-------- Source material

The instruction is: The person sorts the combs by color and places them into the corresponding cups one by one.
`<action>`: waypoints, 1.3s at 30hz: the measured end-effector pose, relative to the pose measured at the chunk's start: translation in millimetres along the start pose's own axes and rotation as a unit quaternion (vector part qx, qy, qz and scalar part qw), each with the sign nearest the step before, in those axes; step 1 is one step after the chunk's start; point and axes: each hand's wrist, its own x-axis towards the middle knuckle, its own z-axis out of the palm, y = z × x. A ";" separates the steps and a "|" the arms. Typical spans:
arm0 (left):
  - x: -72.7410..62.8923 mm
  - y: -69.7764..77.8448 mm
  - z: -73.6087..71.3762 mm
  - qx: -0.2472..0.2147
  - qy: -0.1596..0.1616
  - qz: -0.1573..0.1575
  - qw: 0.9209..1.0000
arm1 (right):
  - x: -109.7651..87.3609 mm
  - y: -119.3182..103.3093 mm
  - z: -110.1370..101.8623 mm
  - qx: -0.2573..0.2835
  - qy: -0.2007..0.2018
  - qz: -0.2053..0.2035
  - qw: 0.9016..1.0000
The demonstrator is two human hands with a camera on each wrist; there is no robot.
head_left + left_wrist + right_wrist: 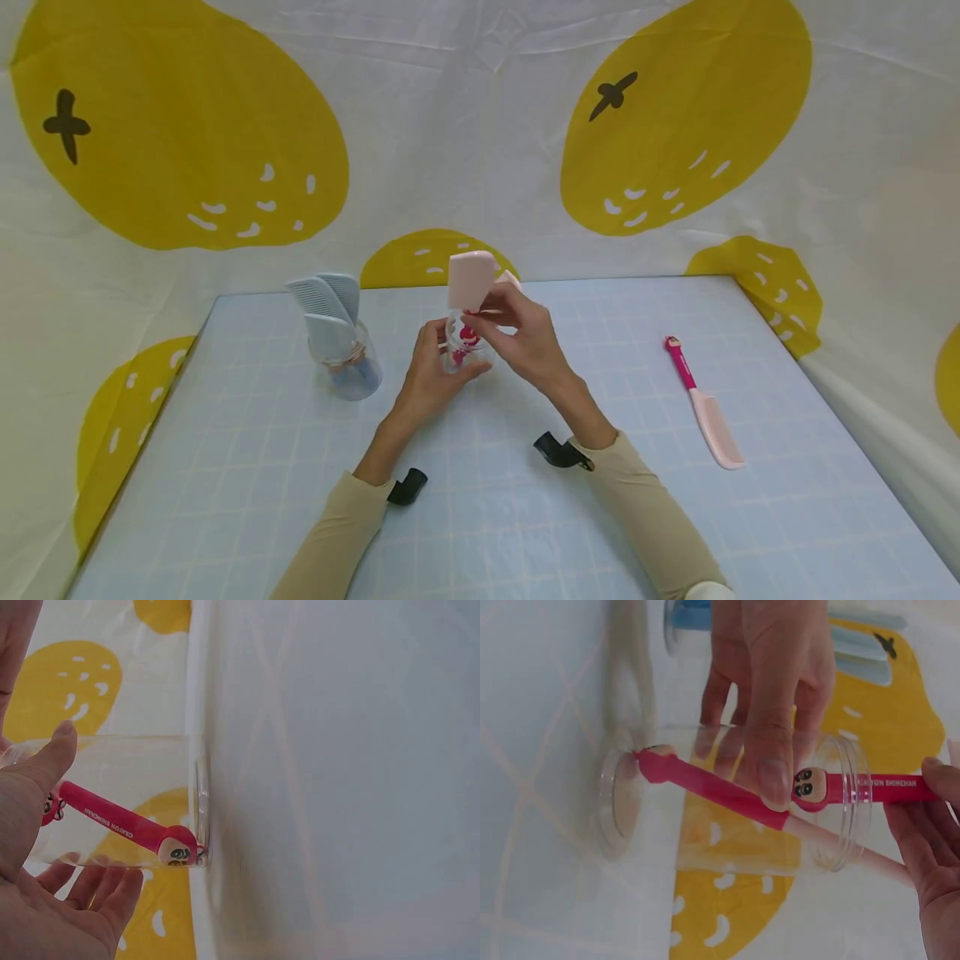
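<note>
My left hand (pixel 429 377) grips a clear jar (pixel 731 859) round its side; the jar stands upright on the table. Above its mouth, my right hand (pixel 527 337) pinches a pale pink comb (pixel 471 282) by its dark pink handle (pixel 892 787). The cartoon-head end of that handle points down and is just inside the rim. Another pink comb (pixel 724 796) leans within the jar, its head end at the bottom, as the left wrist view also shows. In the head view, the right hand partly hides this second comb's blade.
To the left stands a second clear jar (pixel 360 382) holding several light blue combs (pixel 327 304). A pink comb (pixel 712 421) lies on the right of the blue checked table (pixel 495 517). Behind the table hangs a white cloth (pixel 450 125) with yellow fruit prints.
</note>
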 end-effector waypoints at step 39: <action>1.5 -2.8 -0.4 0.000 0.005 0.030 1.000 | -5.9 -11.0 25.4 -0.152 -0.015 0.069 0.986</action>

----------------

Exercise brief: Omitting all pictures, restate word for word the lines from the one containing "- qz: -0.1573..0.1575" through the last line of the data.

Response:
  - qz: -0.1573..0.1575
  - qw: 0.9209..1.0000
arm1 (right):
  - x: -109.7651..87.3609 mm
  - y: -119.3182..103.3093 mm
  - z: -110.1370..101.8623 mm
  - qx: -0.2573..0.2835
  - qy: -0.2007..0.2018
  - qz: -0.2053..0.2035
  - qw: 0.9016..1.0000
The demonstrator is two human hands with a camera on each wrist; there is no robot.
head_left + left_wrist + right_wrist: 
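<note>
My left hand (pixel 429 377) grips a clear jar (pixel 731 859) round its side; the jar stands upright on the table. Above its mouth, my right hand (pixel 527 337) pinches a pale pink comb (pixel 471 282) by its dark pink handle (pixel 892 787). The cartoon-head end of that handle points down and is just inside the rim. Another pink comb (pixel 724 796) leans within the jar, its head end at the bottom, as the left wrist view also shows. In the head view, the right hand partly hides this second comb's blade.
To the left stands a second clear jar (pixel 360 382) holding several light blue combs (pixel 327 304). A pink comb (pixel 712 421) lies on the right of the blue checked table (pixel 495 517). Behind the table hangs a white cloth (pixel 450 125) with yellow fruit prints.
</note>
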 end-effector waypoints at step 39: <action>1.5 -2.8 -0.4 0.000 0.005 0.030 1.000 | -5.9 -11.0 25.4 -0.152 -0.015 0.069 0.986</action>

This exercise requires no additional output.